Restate the listing word for word. Stop at the line that holds "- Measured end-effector", include it, and leave out all pictures.

Record excerpts —
=== Section Start ===

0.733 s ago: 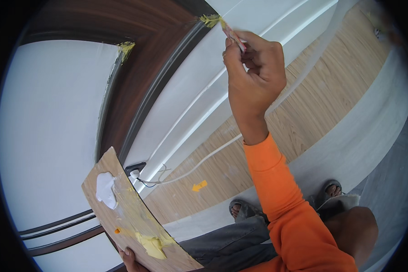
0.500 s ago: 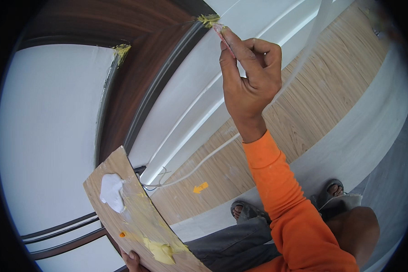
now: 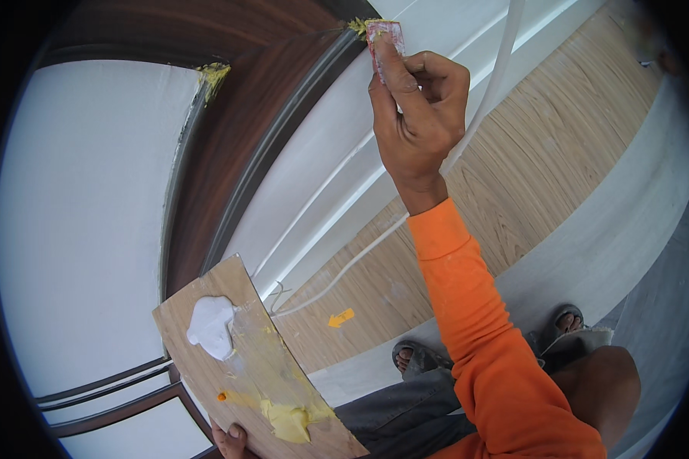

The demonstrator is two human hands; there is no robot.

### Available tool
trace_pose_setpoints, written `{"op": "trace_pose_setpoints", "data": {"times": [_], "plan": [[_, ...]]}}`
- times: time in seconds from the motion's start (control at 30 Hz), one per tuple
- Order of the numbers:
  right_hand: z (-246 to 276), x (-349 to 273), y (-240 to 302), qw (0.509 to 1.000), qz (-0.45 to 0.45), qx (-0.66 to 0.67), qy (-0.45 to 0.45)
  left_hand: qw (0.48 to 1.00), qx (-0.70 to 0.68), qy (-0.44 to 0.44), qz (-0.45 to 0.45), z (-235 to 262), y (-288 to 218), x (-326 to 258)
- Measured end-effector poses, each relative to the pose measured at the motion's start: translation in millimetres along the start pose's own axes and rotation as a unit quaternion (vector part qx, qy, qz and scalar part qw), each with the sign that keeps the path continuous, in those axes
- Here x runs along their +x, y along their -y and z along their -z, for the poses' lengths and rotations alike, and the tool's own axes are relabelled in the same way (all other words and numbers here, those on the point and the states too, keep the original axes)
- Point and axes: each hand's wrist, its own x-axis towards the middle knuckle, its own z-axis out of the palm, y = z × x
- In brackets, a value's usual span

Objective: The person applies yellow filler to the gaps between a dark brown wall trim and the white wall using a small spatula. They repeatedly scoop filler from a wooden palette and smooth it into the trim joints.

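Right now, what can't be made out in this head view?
- Left hand: only fingertips show; the wooden board and the lower edge hide the rest.
- Scraper in the right hand: fingers cover most of it, so its shape is unclear.
- Yellow filler on the dark frame: the contact spot is too small to judge.

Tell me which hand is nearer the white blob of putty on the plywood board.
Left. The left hand grips the plywood board's bottom edge, just below the white blob of putty; the right hand is raised high at the frame.
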Motion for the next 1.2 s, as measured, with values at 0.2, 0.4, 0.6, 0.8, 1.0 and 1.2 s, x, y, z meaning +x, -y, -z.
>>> {"op": "trace_pose_setpoints", "data": {"times": [0.2,0.4,0.6,0.8,1.0,1.2], "plan": [[5.9,-1.7,5.2,1.000,0.003,-0.008,0.025,1.000,0.005,-0.004,-0.003,3.6,-0.9,-2.2],[26.3,1.2,16.6,1.000,0.017,0.008,0.018,1.000,0.008,-0.006,-0.009,6.6,1.0,-6.0],[32.7,32.6,17.9,1.000,0.017,-0.026,0.004,1.000,0.010,-0.005,-0.010,6.2,3.0,-10.6],[28.0,31.3,20.7,0.998,-0.031,-0.030,0.052,1.000,0.012,-0.003,-0.011,5.8,4.3,-12.2],[43.6,29.0,26.1,0.997,-0.020,-0.017,0.076,1.000,0.015,-0.008,-0.012,8.1,3.8,-13.6],[28.2,27.0,20.9,0.999,-0.015,-0.016,0.048,1.000,0.017,-0.008,-0.013,7.0,2.9,-11.5]]}}
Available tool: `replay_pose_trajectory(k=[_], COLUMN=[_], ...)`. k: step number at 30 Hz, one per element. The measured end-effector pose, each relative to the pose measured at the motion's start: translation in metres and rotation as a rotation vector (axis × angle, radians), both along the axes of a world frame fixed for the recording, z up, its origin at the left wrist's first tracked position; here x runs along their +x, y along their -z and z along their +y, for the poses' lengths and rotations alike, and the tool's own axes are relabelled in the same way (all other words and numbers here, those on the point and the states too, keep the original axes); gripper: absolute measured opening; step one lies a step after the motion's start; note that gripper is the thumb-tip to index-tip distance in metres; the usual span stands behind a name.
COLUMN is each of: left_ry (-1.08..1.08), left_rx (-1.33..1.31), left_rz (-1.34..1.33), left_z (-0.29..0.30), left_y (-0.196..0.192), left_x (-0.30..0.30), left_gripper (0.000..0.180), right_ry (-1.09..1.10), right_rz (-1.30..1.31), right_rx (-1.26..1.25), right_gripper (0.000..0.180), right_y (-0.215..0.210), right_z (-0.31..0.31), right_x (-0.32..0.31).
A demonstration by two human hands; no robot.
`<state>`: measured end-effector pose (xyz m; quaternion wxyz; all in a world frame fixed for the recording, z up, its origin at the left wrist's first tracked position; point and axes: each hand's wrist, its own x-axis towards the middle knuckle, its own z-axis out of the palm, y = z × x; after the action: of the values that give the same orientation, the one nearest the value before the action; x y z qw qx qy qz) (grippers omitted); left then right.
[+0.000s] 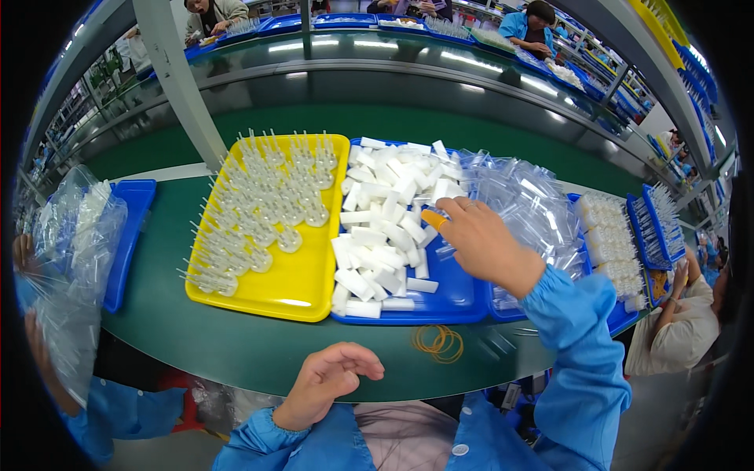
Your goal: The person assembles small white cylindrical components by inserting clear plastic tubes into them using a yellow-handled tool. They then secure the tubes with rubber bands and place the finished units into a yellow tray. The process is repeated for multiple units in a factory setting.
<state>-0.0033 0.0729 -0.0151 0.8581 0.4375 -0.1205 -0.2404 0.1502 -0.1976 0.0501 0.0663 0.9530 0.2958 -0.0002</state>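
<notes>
My right hand (491,243) reaches over the blue tray (452,290), palm down. An orange finger cover (434,220) sits on one of its digits. Its fingers are spread at the edge of a heap of white foam blocks (385,188), close to one block; no block is plainly gripped. Near the table's front edge my left hand (334,381) hovers with fingers loosely bent, thumb apart, holding nothing. Beyond it lies a yellow tray (306,282) with rows of clear bulb-shaped pieces (271,188), their thin stems pointing up.
Clear plastic tubes (526,204) lie heaped right of the blocks. Rubber bands (438,344) rest on the green table (377,357) in front. Farther right stand packed white pieces (609,243). At left, another person's hands (35,337) hold a clear bag (78,235). A grey post (179,86) rises behind.
</notes>
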Motion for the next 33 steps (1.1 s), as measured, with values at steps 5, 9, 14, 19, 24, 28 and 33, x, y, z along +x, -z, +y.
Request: replay_pose_trajectory(k=[5, 9, 14, 19, 24, 28, 33], left_ry=[-0.082, -0.113, -0.094, -0.073, -0.089, -0.097, -0.181], left_rx=[0.011, -0.012, -0.057, -0.039, -0.029, -0.013, 0.008], left_rz=[0.032, 0.079, 0.082, 0.072, 0.06, 0.07, 0.045], left_z=[0.023, 0.03, 0.027, 0.022, 0.02, 0.017, 0.02], left_y=[0.008, 0.01, 0.011, 0.011, 0.01, 0.011, 0.002], left_x=[-0.004, -0.005, -0.008, -0.008, -0.011, -0.012, -0.018], left_gripper=[0.034, 0.037, 0.038, 0.039, 0.038, 0.037, 0.035], right_ry=[-0.032, 0.0, 0.117, 0.128, 0.106, 0.111, 0.052], right_rz=[-0.081, 0.086, 0.389, 0.256, 0.156, 0.12, 0.095], right_rx=[-0.068, -0.025, 0.004, 0.121, 0.294, 0.455, 0.629], right_gripper=[0.057, 0.068, 0.081, 0.063, 0.044, 0.042, 0.04], right_y=[0.027, 0.028, 0.02, 0.037, 0.053, 0.047, 0.006], right_z=[0.002, 0.0, 0.006, 0.006, -0.004, -0.013, -0.013], right_x=[0.018, 0.018, -0.001, -0.009, -0.007, -0.013, -0.056])
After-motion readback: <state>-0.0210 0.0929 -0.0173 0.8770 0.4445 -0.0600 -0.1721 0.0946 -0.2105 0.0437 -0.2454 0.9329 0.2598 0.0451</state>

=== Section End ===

Your solution —
0.733 s ago: 
0.500 s ago: 
now: 

The demonstrator is two human hands; there is no robot.

### Available tool
trace_pose_setpoints, written `{"op": "trace_pose_setpoints", "data": {"times": [_], "plan": [[_, ...]]}}`
- times: time in seconds from the motion's start (control at 30 Hz), one per tuple
- Order of the numbers:
  right_hand: z (-246 to 276), x (-349 to 273), y (-240 to 302), qw (0.509 to 1.000), qz (-0.45 to 0.45), qx (-0.66 to 0.67), qy (-0.45 to 0.45)
  left_hand: qw (0.48 to 1.00), qx (-0.70 to 0.68), qy (-0.44 to 0.44), qz (-0.45 to 0.45), z (-235 to 262), y (-288 to 218), x (-326 to 258)
- Measured end-effector poses, each relative to the pose measured at the motion's start: translation in millimetres along the start pose's own axes and rotation as a unit quaternion (vector part qx, qy, qz and scalar part qw), each with the sign that keeps the path continuous, in those axes

No further work remains in this exercise.